Chamindu Wickramasinghe

Personal information
- Born: 6 September 2002 (age 23) Kandy, Sri Lanka
- Batting: Left-handed
- Bowling: Right-arm fast-medium
- Role: Batting all-rounder

International information
- National side: Sri Lanka (2024–present);
- ODI debut (cap 215): 19 November 2024 v New Zealand
- Last ODI: 5 January 2025 v New Zealand
- T20I debut (cap 108): 30 July 2024 v India
- Last T20I: 13 October 2024 v West Indies

Domestic team information
- 2021–present: Singhalese Sports Club
- 2024: Dambulla Sixers

Career statistics
| Competition | T20I | FC | LA | T20 |
| Matches | 2 | 8 | 17 | 25 |
| Runs scored | 8 | 268 | 378 | 282 |
| Batting average | – | 29.77 | 31.5 | 25.63 |
| 100s/50s | 0/0 | 1/0 | 0/1 | 0/2 |
| Top score | 4* | 106 | 83* | 62* |
| Balls bowled | 36 | 336 | 144 | 226 |
| Wickets | 1 | 5 | 5 | 12 |
| Bowling average | 44.00 | 48.8 | 32.0 | 31.5 |
| 5 wickets in innings | 0 | 0 | 0 | 0 |
| 10 wickets in match | 0 | 0 | 0 | 0 |
| Best bowling | 1/17 | 2/34 | 2/31 | 2/1 |
| Catches/stumpings | 1/– | 9/– | 10/– | 7/– |
- Source: Cricinfo, 17 October 2024

= Chamindu Wickramasinghe =

Sri Lankan cricketer (born 2002)

Chamindu Wickramasinghe (චමිඳු වික්‍රමසිංහ, /si/ (Note: [ⁿd̪] is a Prenasalized consonant.); born 6 September 2002) is a professional Sri Lankan cricketer who plays Twenty20 Internationals for the national team and all formats for Sinhalese Sports Club and Dambulla Sixers in domestic cricket.
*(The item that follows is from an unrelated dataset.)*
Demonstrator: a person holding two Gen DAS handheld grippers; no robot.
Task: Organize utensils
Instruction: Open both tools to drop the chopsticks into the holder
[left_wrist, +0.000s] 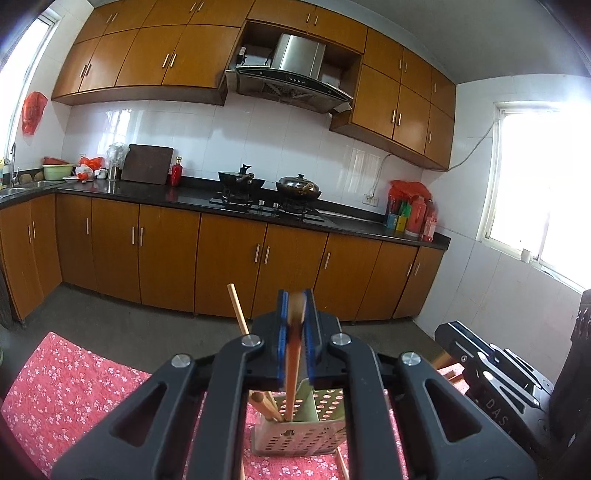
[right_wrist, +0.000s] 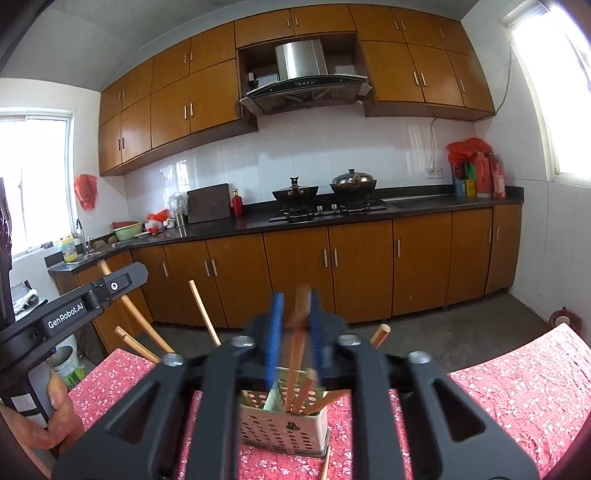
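My left fingers (left_wrist: 295, 317) clamp a chopstick (left_wrist: 292, 373) whose tip stands in the perforated holder (left_wrist: 299, 437) on the red cloth (left_wrist: 70, 391). My right fingers (right_wrist: 294, 328) stand slightly apart around another chopstick (right_wrist: 297, 354) above that holder.

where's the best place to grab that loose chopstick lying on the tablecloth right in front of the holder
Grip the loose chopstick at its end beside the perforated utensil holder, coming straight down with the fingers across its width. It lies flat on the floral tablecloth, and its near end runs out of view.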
He plays as an all-rounder.

==Early life==
Wickramasinghe became a cricketer due to the influence of his grandfather, a former football player. He began his career as a school cricketer, representing St. Anthony's College, Kandy. Some of the milestones of his career as a school cricketer include a century on his First XI debut and scoring the fastest century in the inter-school limited-overs tournament. Later, he played under-19 cricket for Sri Lanka.

== Domestic career ==
He made his Twenty20 debut on 4 March 2021, for Sinhalese Sports Club in the 2020–21 SLC Twenty20 Tournament. He made his List A debut for Team Colombo against Team Galle, on 5 July 2022 in the 2022–23 Major Clubs Limited Over Tournament. He made his first-class debut for Sinhalese Sports Club against Nugegoda Sports and Welfare Club, on 25 August 2023 in the Major League Tournament.

== Franchise Cricket ==
In LPL 2024, Chamindu played his first franchise tournament with Dambulla Sixers. He scored 181 runs in 6 inning with a couple of half centuries and picked up 7 wickets in 8 innings.

==International career==
In July 2024, he earned maiden call-up for Sri Lanka national team for the T20I series against India.